Rethinking Discrete Speech Representation Tokens for Accent Generation

This paper presents the first systematic investigation into how accent information is encoded in Discrete Speech Representation Tokens (DSRTs), introducing a unified evaluation framework that reveals layer selection is the most critical factor for retaining accents, while ASR supervision significantly diminishes them and naive codebook reduction fails to disentangle accent from phonetic and speaker information.

Jinzuomu Zhong, Yi Wang, Korin Richmond, Peter Bell

Published Wed, 11 Ma
📖 5 min read🧠 Deep dive

Imagine you are trying to send a voice message to a friend, but you want the message to sound exactly like you (your voice) but with a specific accent, like a Scottish brogue or a Southern US twang.

In the world of AI speech, there's a popular tool called Discrete Speech Tokens (DSRTs). Think of these tokens as a "digital shorthand" or a "compressed zip file" of a voice. Instead of sending the whole raw audio wave (which is huge), the AI breaks the voice down into a list of numbers (tokens) that represent the sounds.

For a long time, researchers thought these tokens were great at capturing what was said (the words) and who said it (the voice). But they largely ignored how it was said in terms of accent. This paper asks: If we want to generate or change accents, do these digital tokens actually hold onto that accent information, or does it get lost in the compression?

Here is the breakdown of their findings using some simple analogies:

1. The "Layer Cake" Problem

Imagine the AI model that creates these tokens is a giant, multi-layered cake.

  • The Bottom Layers: These are like the raw ingredients. They hold the basic, crunchy details of the sound (like the exact pitch or the "crunch" of a consonant).
  • The Middle Layers: This is where the "flavor" of the accent lives. The researchers found that if you want to keep an accent, you need to look at the middle layers of the cake.
  • The Top Layers: These are like the frosting. They are very good at understanding the meaning of the words (phonetics) and the identity of the speaker, but they have mostly stripped away the specific "flavor" of the accent.

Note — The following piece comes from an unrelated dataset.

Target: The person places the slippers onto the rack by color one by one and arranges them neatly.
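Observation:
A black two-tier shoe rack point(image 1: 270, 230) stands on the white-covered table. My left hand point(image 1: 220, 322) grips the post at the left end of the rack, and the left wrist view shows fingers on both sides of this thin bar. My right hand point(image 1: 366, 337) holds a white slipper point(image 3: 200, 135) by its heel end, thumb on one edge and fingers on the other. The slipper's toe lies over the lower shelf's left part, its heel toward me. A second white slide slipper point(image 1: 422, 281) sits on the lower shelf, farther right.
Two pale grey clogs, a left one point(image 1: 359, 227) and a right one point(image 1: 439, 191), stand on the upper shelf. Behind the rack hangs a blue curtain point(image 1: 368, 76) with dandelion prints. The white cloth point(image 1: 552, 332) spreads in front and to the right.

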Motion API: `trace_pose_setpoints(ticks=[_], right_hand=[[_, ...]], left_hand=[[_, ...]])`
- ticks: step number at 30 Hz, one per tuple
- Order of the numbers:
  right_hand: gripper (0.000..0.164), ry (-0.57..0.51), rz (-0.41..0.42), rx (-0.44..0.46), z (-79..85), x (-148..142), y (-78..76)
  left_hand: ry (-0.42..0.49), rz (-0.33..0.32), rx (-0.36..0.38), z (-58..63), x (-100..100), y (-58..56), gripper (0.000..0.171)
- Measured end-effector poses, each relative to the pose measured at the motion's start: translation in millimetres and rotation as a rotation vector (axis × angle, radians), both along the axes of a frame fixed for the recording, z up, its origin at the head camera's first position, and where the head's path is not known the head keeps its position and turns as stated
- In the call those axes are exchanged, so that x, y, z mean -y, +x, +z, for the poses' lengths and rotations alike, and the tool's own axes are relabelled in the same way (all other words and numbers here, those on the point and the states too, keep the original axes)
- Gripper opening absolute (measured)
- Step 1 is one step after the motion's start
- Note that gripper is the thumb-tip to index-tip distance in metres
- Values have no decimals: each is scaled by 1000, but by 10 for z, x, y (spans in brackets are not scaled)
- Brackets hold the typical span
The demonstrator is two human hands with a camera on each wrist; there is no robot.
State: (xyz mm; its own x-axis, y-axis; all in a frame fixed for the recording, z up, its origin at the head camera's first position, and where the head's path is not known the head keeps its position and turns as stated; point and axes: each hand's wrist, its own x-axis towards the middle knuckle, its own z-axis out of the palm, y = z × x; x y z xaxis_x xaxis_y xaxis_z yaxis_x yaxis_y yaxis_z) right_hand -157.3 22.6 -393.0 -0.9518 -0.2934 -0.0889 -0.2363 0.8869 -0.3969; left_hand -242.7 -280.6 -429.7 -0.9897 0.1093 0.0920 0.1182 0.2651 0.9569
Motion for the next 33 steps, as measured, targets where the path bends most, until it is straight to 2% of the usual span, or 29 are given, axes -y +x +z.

The Discovery: Most current AI systems use the "top layers" (the frosting) to create speech tokens. The authors found that by the time the AI gets to the top, the accent information has mostly evaporated. It's like trying to bake a strawberry cake using only the vanilla frosting; the strawberry flavor is gone.

2. The "ASR Supervision" Trap

Some researchers tried to make these tokens better by training them to be really good at transcribing speech (turning voice into text). This is called "ASR supervision."

Think of this like hiring a strict editor who only cares about spelling and grammar. If you ask this editor to summarize a story, they will give you the perfect plot (the words) and the perfect character names (the speaker), but they will ruthlessly delete all the regional slang and dialect because it's "not standard."

  • The Result: The paper found that when you train tokens to be perfect at reading text, they accidentally delete the accent information. The accent gets "edited out" because it's not needed for reading.

3. The "Magic Squeeze" Myth

Some previous studies claimed that if you just make the "zip file" smaller (reducing the codebook size), the AI would magically separate the "words" from the "accent" and "voice." They thought, "If we squeeze the data hard enough, the accent will pop out on its own."

The Reality Check: The authors tested this and found it doesn't work.

  • The Analogy: Imagine you have a smoothie with strawberries (accent), bananas (words), and yogurt (voice). If you try to squeeze the smoothie through a tiny hole to separate the ingredients, you don't get pure strawberries and pure bananas. You just get a smaller, messier smoothie where everything is less distinct.
  • The Finding: Simply making the token list smaller doesn't cleanly separate the accent from the words. It just makes the whole thing worse.

4. The Solution: A New Recipe

Since the old recipes (using top layers or small zip files) were losing the accent, the authors proposed a new way to cook:

  • For keeping the accent (Accent-Preserving VC): Don't use the top layers. Use the middle layers of the AI cake where the accent flavor is still strong.
  • For changing the accent (Accent-Adaptive VC): Use a mix of tokens that keeps the words clear but allows the AI to swap the "accent layer" with a new one.

They tested this new recipe by asking people to listen to the results. The new method sounded much more like the intended accent and much less like the AI was just "guessing" the accent (which is called "hallucinating" an accent).

The Big Takeaway

If you want an AI to speak with a specific accent, you can't just use the standard "smart" layers of the AI that are good at reading text. You have to dig deeper into the middle layers where the "regional flavor" is still stored, and you can't rely on shrinking the data size to magically separate the accent from the words.

In short: To get a good accent, you need to stop looking at the "frosting" (the high-level meaning) and start tasting the "middle layers" (the specific sound patterns) of the AI cake.